But they are illegal! At least from this perspective:
The settlements are officially military occupations - Israel has not annexed them, but clearly there is not a palestinian sovereign governing the region. And it is also clear that the Israelis have to be the occupiers. I am not sure if there is any other possible designation to be given to the situation, but I find its official designation by the UN to be quite agreeable.
I think the Israeli perspective is that the territories were acquired under an aggressive war by the Arab countries, but they still haven't /acquired/ them. So the Palestinians are not covered by Israeli government services, Israeli rights, so on. They aren't citizens, they're nobodies really - no state to look after them.
Anyways, it is illegal for the Occupying power to "deport or transfer parts of its own civilian population into the territory it occupies", by the Fourth Geneva Convention. We can debate the point of Art. 49, but it sure sounds like a prevention of colonization - a sort of a cheap shot in which you gradually make a territory your own, but don't have to provide all of the goodies that you give to the rest of your citizens. Actually I think population transfers would screw up negotiations as well, because being occupied territories, they technically belong to someone else - except after the settlements, they don't really have a say as the territories are now increasingly populated with the Occupying power's own people.
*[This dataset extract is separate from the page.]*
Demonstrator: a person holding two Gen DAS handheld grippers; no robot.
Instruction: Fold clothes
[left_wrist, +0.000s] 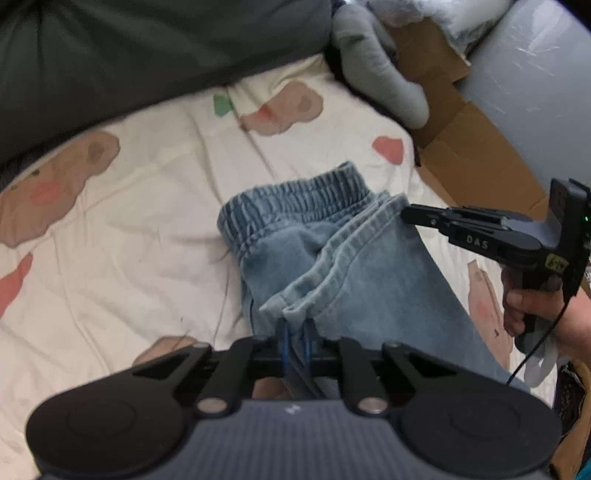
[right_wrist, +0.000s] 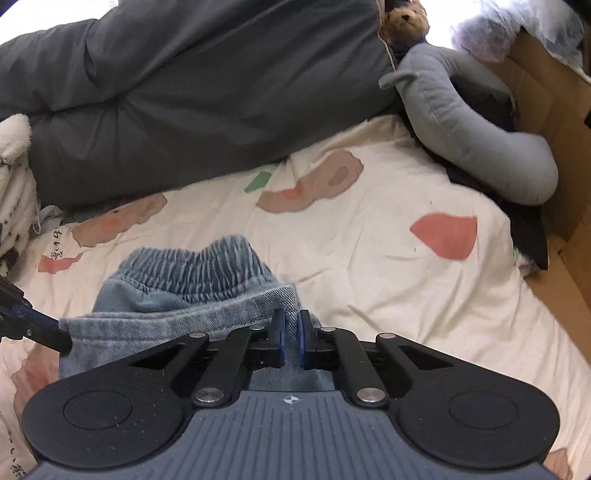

Considering what is going on in the West Bank and other territories, I feel it is very difficult to argue against the spirit of article 49, even if you debate technicalities like interpreting that the Israeli government isn't physically placing people into settlements.
Other international law documents have similar articles, except they may or may not be ratified by Israel meaning that they aren't bound by them. On the subject of binding, a lot of these UN rulings are nonbinding, and so they don't translate into real-world action. So while the settlements may look justified because nobody's doing anything against them, nobody is bound to do anything against them and nobody wants to mess with Israel, whether as a friend or enemy.
I think Israel is past the whole Holocaust issue. While that may have been the main force in its founding, I interpret the national identity of Israel to be more "Israeli" than "Jewish". Which to me means more self-identification of being Middle-eastern, being in opposition to Arabs, versus the shining beacon of Judaism in and of itself - one good example is how they're not treating Ethiopians as their own, even though a lot of Ethiopians have been pretty darn Jewish for hundreds if not over a thousand years.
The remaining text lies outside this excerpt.